15 Février, 2018, 08:21 | Auteur: Lynn Cook
  • RDC She Okitundu secoué par l’ambassadeur américain Nikki Haley

Les Etats-Unis ont affirmé lundi leur opposition à un système électronique de vote pour la triple élection du 23 décembre en République démocratique du Congo, sept membres du Conseil de sécurité pressant le président Joseph Kabila d'annoncer qu'il ne sera pas candidat.

Nikki Haley, ambassadeur des États-Unis auprès de l'ONU, a dit avoir personnellement remis à Joseph Kabila, lors de sa visite à Kinshasa en octobre dernier, la liste de personnes devant faire l'objet d'une enquête dans le cadre de ce double homicide. "Nous sommes très préoccupés de voir l'insistance (en RDC) à vouloir utiliser un système électronique de vote" pour les scrutins présidentiel, législatif et provincial de décembre, avait lancé l'ambassadrice américaine à l'ONU, Nikki Haley.
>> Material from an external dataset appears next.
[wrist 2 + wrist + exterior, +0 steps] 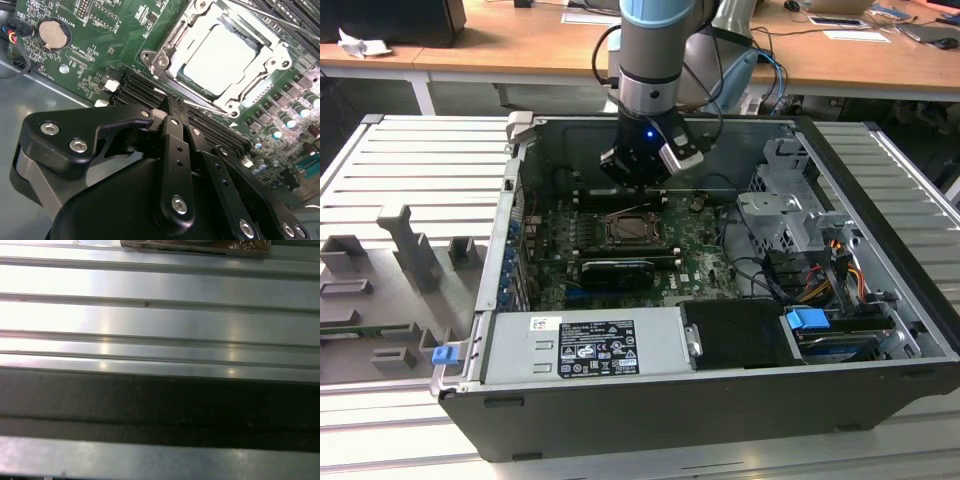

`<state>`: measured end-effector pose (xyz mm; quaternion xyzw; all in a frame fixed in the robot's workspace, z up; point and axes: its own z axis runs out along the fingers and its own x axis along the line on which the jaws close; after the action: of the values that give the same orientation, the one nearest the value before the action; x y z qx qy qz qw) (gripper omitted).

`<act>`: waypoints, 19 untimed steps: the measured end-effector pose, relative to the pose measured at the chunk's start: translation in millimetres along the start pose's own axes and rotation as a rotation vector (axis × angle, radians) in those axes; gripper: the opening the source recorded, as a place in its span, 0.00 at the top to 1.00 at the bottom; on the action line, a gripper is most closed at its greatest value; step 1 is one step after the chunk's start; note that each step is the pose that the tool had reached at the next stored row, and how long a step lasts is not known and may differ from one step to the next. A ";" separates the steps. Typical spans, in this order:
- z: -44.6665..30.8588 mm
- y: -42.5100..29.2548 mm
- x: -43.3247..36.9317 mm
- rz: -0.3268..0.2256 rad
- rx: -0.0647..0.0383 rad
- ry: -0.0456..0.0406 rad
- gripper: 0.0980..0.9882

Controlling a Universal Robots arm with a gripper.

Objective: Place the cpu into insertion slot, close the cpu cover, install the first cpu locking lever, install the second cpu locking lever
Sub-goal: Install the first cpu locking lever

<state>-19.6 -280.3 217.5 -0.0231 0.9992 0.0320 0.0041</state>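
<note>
Black gripper (169,107) fills the second wrist view's lower half, jaws pressed together on nothing, hanging just short of the insertion slot (225,57). At upper right of that frame the cpu (220,57) sits seated, the cpu cover (172,42) framing it. Light, stiff, fragile chip, I'd judge: edges only. Locking levers are hard to make out.

I see my gripper (638,172) hanging at upper centre inside the open computer case (720,400), just above the socket (632,230) on the green board (695,255). A grey power supply (585,345) sits below.
</note>
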 end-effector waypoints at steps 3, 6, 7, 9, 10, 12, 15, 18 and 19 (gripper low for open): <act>2.2 -0.2 -1.0 0.002 0.000 -0.0001 0.99; 4.9 -0.4 -1.6 0.008 0.000 -0.0004 0.99; 5.9 -0.4 -1.7 0.008 0.000 -0.0006 0.99; 7.2 -0.6 -1.7 0.009 -0.001 -0.0007 0.99; 7.8 -0.6 -1.7 0.009 -0.001 -0.0006 0.99; 9.2 -0.7 -2.0 0.009 -0.001 -0.0006 0.99; 11.0 -0.8 -2.7 0.010 -0.001 -0.0006 0.99; 12.6 -1.0 -3.5 0.010 -0.001 -0.0006 0.99; 13.0 -1.0 -3.7 0.010 -0.001 -0.0005 0.99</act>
<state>-15.7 -280.3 204.6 -0.0183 0.9993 0.0325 0.0041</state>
La diplomate américaine a estimé que ce recours constitue un risque important, avant de déclarer que son gouvernement prône l'utilisation de "bulletins papier pour qu'il n'y ait pas de doutes sur le résultat ". "Sans machine à voter, il n'y aura pas d'élections le 23 décembre 2018", a déclaré Corneille Nangaa, président de la commission électorale nationale indépendante (Céni), interrogé sur la position des États-Unis qui se sont opposés, la veille, à l'utilisation d'un système électronique de vote en RDC.
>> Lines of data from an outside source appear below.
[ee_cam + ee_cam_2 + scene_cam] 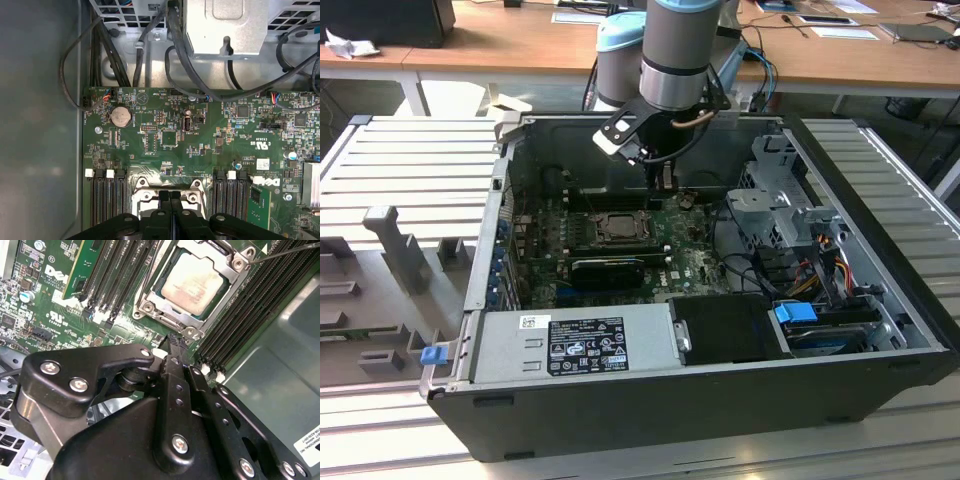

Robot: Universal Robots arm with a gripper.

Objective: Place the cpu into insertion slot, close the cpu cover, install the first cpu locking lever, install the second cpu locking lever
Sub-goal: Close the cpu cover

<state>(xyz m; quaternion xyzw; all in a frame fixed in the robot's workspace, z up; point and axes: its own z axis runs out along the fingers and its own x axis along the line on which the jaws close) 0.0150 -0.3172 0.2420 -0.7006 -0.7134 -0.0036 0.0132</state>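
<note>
We see the cpu [192, 282] seated in its socket [150, 307], the cpu cover [218, 299] lying flat to pin it. The gripper [174, 341], closed on nothing, hangs just beside the socket's edge.

The cpu [195, 284] has a pale silver-grey top, and the cpu cover [222, 301] is a duller steel grey. The motherboard [165, 130] is green, with small black chips and fine white print. The memory slots [107, 192] are black and their latches [89, 173] are white. The coin battery [120, 117] is silver. The gripper [172, 342] is black with shiny silver screws. The computer case [720, 410] is dark grey, and the clip [794, 313] is bright blue.
</note>
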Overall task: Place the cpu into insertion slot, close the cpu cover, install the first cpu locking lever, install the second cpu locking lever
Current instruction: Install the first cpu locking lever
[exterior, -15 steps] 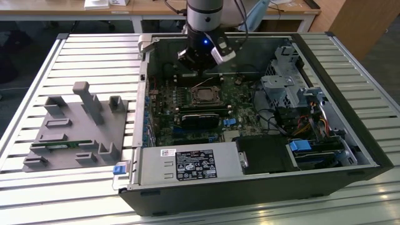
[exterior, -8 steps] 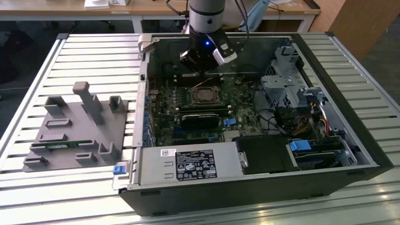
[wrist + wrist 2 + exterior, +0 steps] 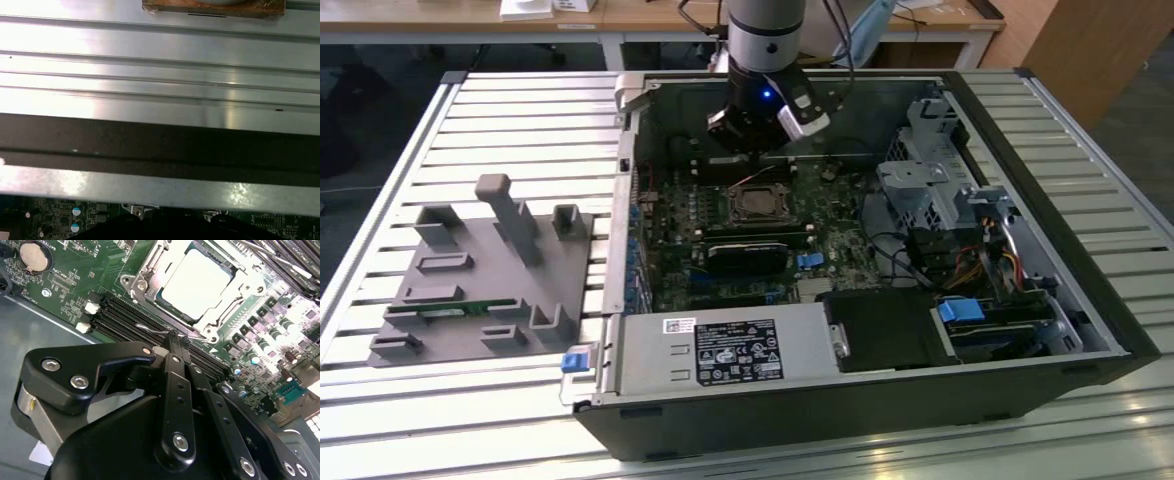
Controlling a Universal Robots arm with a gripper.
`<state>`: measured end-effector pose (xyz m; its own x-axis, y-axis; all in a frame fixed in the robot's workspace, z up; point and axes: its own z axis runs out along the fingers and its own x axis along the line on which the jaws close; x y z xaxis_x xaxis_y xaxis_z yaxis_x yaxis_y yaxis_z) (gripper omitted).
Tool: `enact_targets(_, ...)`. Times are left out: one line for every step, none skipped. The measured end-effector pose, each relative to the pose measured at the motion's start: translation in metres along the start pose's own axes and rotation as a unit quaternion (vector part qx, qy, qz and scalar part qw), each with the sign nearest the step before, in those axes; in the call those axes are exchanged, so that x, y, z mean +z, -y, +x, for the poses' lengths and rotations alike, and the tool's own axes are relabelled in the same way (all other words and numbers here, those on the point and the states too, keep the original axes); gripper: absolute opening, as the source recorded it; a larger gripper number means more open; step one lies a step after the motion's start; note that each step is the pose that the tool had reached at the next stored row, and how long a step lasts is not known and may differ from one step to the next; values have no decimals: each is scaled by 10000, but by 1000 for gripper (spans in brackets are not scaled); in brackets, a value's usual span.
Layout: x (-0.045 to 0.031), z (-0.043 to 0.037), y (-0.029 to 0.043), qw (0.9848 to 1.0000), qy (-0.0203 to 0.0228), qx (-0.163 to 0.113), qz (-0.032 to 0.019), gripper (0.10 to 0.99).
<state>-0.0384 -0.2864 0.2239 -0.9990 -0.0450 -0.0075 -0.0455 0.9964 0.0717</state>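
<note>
- The cpu (image 3: 192, 282), flat, square and pale silvery, sits inside the windowed metal cpu cover (image 3: 150, 267).
- The black hand (image 3: 175, 342), fingers pressed together, angles down just beside it.

In the second wrist view the gripper (image 3: 176, 342) covers the near edge of the memory slots (image 3: 125, 320), and its fingertips cannot be made out as open or closed. The cpu cover (image 3: 150, 270) is cut off by the picture's edge. In the exterior view the arm (image 3: 767, 60) hides the computer case's (image 3: 854, 420) far wall.
</note>
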Motion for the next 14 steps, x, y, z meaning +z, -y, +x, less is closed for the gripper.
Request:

"L'option prise de recourir à la machine à voter permet de réduire le poids de l'ensemble des matériels à déployer de 16.000 tonnes à moins de 8.000 tonnes", a poursuivi M. Nangaa. Et grâce au recours à la machine à voter, les coûts des scrutins ont pu être réduits de 554 millions de dollars à environ 432 millions, a-t-il encore fait valoir.
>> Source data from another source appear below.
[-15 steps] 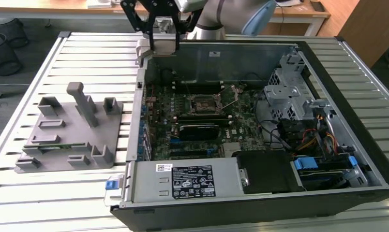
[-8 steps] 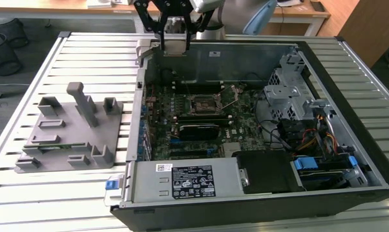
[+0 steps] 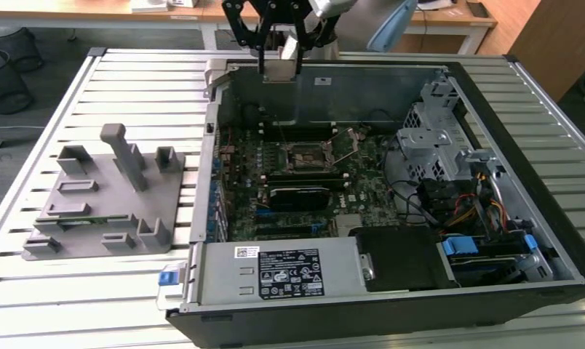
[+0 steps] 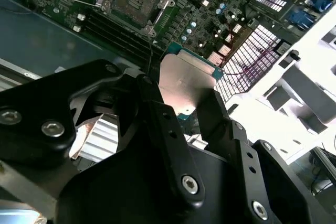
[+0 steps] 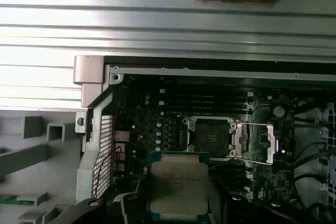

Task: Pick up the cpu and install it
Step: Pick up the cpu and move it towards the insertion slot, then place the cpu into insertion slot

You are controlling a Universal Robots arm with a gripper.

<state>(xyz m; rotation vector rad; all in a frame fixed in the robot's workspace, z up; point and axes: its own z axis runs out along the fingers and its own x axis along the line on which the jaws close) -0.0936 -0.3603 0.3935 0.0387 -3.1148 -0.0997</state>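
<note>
My gripper (image 3: pixel 279 52) is clamped on the cpu (image 3: pixel 280 69), 1 finger on each of 2 opposite edges. It holds the chip in the air by the far wall of the open computer case (image 3: pixel 370 91), well apart from the uncovered socket (image 3: pixel 310 154) on the motherboard. I judge the hazards to be these: the hold takes only the chip's rim, so a slip could drop it onto the board, and a tilted or offset descent could damage socket contacts or catch the raised load frame (image 5: pixel 269 142).
</note>
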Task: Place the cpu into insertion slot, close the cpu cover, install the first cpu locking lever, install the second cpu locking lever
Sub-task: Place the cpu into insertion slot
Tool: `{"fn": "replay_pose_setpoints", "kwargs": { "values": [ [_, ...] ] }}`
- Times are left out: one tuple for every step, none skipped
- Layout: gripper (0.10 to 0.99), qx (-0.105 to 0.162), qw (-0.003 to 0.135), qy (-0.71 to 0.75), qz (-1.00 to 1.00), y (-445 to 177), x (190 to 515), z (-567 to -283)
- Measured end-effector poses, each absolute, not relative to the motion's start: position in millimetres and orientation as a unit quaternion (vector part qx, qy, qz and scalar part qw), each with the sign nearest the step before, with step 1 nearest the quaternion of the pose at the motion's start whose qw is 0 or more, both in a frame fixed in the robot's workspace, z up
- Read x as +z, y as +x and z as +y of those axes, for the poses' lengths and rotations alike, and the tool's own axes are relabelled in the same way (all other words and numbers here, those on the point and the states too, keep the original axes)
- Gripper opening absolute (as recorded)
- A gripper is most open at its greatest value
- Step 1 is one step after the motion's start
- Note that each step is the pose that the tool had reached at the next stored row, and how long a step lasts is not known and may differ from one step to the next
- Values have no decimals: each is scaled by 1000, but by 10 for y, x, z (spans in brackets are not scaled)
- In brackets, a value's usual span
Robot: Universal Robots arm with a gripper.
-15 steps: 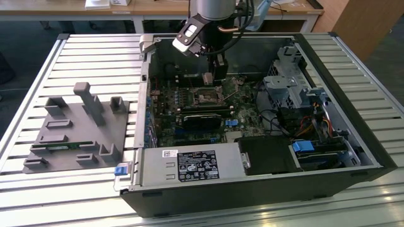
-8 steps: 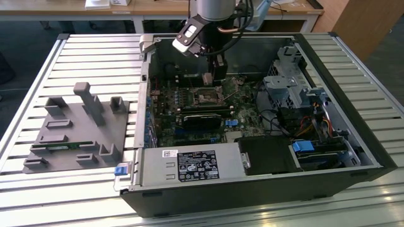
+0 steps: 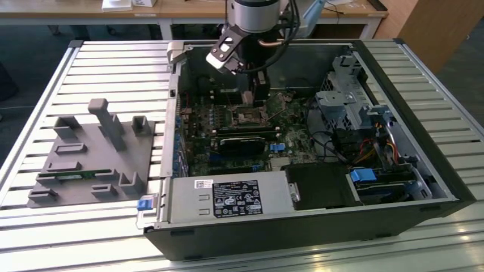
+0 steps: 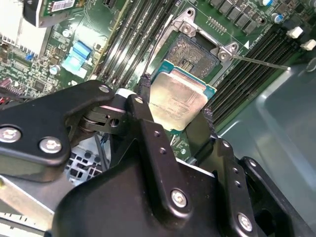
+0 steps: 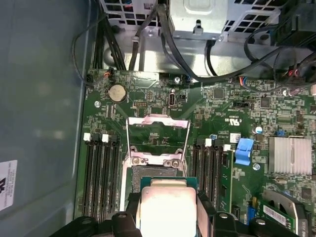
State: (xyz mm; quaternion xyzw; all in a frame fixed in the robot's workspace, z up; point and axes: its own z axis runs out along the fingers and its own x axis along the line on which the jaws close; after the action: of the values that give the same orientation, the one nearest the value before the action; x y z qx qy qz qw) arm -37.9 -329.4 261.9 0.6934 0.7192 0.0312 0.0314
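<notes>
First step in hand: we see the end effector (image 4: 177,98) clamped on the cpu (image 4: 180,103), the open insertion slot (image 4: 195,54) just ahead of it and the cpu cover (image 5: 158,120) raised; seating, we judge, needs square alignment.

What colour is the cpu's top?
The cpu is silver-grey, green-edged; clearest in the second wrist view.

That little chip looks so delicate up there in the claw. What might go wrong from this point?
The gripper pinches the chip only by two edges, so it might slip or tilt. The chip is not yet in the socket; lowered skewed, it could catch the rim or harm the contacts. The open cover stands close by, and the fingers might knock it.
</notes>
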Motion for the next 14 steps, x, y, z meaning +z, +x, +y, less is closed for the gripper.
{"fn": "replay_pose_setpoints", "kwargs": {
  "values": [
    [537, 31, 31, 693, 720, -380, 2602, -3293],
    [537, 31, 31, 692, 720, -381, 2582, -3292],
    [537, 31, 31, 692, 720, -381, 2567, -3290],
    [537, 31, 31, 692, 720, -381, 2559, -3290],
    [537, 31, 31, 692, 720, -381, 2553, -3289],
    [537, 31, 31, 692, 720, -381, 2549, -3289],
    [537, 31, 31, 692, 720, -381, 2546, -3289],
    [537, 31, 31, 692, 720, -381, 2543, -3289],
    [537, 31, 31, 692, 720, -381, 2541, -3290],
    [537, 31, 31, 692, 720, -381, 2537, -3289],
    [537, 31, 31, 692, 720, -381, 2532, -3289],
    [537, 31, 31, 692, 720, -381, 2529, -3289],
    [537, 31, 31, 692, 720, -381, 2525, -3289],
    [537, 31, 31, 692, 720, -381, 2522, -3289]
  ]
}}
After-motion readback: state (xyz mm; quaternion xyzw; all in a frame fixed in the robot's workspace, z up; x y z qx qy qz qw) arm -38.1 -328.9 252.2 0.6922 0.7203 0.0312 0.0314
L'organisation de défense des droits de l'homme Human Rights Watch a évoqué "la crainte de fraudes lors des élections", en réclamant de la "transparence".

Mais avant, les États-Unis exigent des autorités congolaises la libération des prisonniers politiques et une garanties du respect des libertés d'expression et de réunion, alors que l'opposition, aidée de l'Église catholique, a renouvelé les marches de protestation dans la capitale Kinshasa.

Les deux précédentes marches organisées, le 31 décembre 2017 et 21 janvier 2018, avaient été interdites et réprimées à balles réelles. "Et c'est une liste très sérieuse en référence à la mort de ces deux personnes", à déclaré Nikki Haley.

Va-t-on vers un nouveau report de ces élections? Il a justifié la non-tenue d'élections fin 2016 par des problèmes de sécurité.

La RDC est minée par une crise aggravée par le maintien au pouvoir du président Kabila dont le second mandat a pris fin le 20 décembre 2016. En effet, le 23 décembre 2018, il est prévu un triple scrutin qui prendra en compte l'élection présidentielle pour trouver un remplaçant à Joseph Kabila et les législatives et les provinciales.